Activity:
Using the records below, write out again exactly the lines that begin at the line containing "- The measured" and end at the line containing "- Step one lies", and no other lines.

Supplied records:
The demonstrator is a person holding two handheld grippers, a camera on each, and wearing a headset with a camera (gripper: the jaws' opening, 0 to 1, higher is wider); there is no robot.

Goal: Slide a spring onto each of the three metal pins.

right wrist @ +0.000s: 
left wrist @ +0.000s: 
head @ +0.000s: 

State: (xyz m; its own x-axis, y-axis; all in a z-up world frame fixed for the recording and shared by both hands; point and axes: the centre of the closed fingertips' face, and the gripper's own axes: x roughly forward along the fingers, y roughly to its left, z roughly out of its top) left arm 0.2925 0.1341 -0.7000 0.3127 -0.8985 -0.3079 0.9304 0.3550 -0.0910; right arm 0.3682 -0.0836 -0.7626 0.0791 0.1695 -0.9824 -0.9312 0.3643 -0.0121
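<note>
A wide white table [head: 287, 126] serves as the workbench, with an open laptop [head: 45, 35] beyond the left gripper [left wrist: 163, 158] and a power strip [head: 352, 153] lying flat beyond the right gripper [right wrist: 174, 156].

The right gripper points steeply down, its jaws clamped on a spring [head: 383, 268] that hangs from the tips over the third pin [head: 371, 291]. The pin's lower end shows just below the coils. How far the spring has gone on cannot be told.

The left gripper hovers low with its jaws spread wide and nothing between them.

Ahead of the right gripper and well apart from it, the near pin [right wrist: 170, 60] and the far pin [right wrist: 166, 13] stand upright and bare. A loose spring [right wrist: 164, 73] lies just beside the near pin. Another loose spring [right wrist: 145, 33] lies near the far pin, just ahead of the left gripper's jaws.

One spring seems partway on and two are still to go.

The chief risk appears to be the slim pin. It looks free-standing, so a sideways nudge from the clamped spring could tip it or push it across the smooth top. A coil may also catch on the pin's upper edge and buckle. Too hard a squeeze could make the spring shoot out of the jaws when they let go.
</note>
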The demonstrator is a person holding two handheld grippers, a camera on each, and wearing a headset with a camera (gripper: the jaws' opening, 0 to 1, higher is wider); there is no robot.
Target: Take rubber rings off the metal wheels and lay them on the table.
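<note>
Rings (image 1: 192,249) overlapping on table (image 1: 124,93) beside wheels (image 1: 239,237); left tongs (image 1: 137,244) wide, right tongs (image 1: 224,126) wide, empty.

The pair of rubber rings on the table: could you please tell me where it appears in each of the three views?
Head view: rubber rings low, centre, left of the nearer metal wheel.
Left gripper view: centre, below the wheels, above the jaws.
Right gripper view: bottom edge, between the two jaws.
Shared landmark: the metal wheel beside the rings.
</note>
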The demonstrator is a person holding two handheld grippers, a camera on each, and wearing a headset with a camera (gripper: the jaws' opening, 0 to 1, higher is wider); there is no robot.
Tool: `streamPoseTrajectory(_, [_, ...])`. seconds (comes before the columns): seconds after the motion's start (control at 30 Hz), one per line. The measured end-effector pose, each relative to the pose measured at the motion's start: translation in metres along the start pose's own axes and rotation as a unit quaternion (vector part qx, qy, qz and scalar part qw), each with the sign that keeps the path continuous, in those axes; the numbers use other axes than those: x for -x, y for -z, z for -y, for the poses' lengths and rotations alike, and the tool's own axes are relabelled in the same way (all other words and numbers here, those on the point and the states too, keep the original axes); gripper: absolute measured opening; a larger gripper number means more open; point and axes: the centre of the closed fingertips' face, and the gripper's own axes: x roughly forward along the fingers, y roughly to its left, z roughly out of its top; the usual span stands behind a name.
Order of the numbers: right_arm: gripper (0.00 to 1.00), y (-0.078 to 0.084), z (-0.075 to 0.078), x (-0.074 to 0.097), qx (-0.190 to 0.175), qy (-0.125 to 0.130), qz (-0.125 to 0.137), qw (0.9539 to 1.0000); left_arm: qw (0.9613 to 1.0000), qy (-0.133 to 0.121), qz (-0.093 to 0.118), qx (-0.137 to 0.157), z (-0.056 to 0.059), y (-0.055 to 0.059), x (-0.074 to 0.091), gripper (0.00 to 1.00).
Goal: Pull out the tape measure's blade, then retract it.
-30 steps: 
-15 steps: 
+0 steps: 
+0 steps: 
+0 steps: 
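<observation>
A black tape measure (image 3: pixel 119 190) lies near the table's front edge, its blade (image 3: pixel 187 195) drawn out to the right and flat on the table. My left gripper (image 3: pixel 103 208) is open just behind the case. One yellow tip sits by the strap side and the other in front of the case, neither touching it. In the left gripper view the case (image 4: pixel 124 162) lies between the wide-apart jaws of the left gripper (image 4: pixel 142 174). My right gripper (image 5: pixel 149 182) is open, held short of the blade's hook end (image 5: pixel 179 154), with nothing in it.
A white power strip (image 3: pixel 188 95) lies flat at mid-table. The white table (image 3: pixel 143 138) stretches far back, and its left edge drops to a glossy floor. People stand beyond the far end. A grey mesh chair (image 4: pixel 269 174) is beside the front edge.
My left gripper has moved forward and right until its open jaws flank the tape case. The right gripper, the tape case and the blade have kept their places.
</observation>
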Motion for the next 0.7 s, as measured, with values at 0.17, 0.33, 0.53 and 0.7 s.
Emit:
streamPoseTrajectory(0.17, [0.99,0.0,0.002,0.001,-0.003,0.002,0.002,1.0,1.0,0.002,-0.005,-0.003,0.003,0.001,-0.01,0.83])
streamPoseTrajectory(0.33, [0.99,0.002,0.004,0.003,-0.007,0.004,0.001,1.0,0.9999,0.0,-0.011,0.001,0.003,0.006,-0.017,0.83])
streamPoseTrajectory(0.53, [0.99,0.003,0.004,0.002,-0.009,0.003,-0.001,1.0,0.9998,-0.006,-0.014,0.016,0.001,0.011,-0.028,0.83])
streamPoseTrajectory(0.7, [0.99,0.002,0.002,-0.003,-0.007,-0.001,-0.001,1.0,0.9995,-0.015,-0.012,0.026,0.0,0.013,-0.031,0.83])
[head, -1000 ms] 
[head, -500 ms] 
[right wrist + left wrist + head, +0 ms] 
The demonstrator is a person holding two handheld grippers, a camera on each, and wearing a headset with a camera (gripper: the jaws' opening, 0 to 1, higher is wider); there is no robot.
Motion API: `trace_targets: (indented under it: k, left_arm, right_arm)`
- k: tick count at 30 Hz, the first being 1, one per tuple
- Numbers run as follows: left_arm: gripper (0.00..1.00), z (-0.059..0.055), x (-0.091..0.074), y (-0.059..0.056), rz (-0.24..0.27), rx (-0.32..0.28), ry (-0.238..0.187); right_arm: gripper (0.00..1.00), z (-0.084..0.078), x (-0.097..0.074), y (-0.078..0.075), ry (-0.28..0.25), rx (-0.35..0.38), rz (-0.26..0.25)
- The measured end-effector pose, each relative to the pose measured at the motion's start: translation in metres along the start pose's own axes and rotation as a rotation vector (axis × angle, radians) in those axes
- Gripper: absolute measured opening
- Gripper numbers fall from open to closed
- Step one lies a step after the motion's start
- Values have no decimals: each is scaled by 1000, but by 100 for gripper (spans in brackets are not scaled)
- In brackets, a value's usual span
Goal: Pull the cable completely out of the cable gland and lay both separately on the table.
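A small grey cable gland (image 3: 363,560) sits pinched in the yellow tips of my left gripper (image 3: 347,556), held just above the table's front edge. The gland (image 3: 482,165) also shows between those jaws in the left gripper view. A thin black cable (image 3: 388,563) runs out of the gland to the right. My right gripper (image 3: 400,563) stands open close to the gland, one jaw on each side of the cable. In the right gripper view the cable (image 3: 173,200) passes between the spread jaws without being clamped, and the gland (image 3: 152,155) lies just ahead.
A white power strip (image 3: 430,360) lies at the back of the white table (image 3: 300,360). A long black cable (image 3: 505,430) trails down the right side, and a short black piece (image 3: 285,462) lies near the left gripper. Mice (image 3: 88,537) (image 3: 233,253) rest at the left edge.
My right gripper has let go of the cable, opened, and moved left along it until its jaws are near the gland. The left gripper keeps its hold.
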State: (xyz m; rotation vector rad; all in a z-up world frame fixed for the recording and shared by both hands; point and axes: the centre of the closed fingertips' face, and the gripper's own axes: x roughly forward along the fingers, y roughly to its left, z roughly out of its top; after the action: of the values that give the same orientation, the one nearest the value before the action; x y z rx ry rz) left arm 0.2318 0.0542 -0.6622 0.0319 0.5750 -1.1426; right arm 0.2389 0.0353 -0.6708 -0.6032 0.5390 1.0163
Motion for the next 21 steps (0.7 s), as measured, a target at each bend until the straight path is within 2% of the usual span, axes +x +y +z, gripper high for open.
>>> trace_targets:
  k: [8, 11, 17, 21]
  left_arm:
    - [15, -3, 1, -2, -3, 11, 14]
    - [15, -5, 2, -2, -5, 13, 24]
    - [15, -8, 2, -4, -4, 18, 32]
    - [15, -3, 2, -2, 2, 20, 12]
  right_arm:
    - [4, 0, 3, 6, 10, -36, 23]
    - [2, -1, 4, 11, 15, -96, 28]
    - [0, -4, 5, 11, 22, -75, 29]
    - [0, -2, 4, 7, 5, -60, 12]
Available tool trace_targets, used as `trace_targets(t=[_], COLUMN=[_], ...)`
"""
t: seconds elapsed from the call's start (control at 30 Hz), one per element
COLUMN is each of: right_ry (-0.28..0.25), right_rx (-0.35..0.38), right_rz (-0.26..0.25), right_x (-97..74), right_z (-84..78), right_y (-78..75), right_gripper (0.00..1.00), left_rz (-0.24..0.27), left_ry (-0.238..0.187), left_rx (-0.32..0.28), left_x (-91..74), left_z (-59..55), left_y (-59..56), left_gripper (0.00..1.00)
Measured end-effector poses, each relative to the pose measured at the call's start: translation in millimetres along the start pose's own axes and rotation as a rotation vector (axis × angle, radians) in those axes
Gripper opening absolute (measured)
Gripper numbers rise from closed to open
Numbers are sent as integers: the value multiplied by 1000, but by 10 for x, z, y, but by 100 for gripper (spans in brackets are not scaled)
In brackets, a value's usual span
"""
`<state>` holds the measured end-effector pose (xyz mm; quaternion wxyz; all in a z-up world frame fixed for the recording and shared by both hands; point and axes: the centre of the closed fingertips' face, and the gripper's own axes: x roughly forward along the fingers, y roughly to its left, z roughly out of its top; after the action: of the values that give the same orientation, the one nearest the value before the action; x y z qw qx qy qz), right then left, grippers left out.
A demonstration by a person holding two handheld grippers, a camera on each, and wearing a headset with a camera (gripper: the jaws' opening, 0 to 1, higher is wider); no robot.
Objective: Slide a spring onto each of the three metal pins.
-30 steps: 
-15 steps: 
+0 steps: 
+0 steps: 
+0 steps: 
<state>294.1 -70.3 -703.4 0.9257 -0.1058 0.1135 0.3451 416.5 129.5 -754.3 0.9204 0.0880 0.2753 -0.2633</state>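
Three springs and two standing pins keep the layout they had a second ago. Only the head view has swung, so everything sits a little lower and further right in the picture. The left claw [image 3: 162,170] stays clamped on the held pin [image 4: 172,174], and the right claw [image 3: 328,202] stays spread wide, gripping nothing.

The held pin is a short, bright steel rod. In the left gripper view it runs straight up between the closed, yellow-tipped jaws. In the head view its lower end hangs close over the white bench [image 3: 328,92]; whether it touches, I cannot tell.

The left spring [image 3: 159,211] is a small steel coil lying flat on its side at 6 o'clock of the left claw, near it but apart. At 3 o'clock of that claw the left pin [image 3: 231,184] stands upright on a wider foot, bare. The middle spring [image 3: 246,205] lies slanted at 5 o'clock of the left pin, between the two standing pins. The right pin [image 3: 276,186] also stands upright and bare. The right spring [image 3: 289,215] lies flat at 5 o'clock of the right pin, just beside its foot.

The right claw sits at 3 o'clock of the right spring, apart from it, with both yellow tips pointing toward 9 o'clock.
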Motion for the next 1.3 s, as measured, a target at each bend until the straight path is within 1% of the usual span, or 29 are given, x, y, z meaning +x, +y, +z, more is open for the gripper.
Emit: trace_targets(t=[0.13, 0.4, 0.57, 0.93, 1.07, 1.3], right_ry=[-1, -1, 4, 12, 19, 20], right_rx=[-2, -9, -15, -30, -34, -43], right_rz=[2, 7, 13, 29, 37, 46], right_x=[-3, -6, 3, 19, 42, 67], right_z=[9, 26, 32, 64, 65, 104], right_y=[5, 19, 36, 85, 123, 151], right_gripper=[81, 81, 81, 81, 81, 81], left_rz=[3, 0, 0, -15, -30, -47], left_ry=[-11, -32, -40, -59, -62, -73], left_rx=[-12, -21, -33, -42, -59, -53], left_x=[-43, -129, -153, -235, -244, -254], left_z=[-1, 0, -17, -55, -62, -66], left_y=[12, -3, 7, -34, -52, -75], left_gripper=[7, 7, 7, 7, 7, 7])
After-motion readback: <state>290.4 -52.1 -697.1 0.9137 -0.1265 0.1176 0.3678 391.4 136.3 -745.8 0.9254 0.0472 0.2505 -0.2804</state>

Written reply:
- The measured end-effector pose, each relative to the pose measured at the motion's start: translation in metres along the start pose's own axes and rotation as a rotation vector (axis × angle, radians) in those axes
- Gripper: absolute measured opening
- Gripper numbers fall from open to closed
- Step one lies a step after the motion's start

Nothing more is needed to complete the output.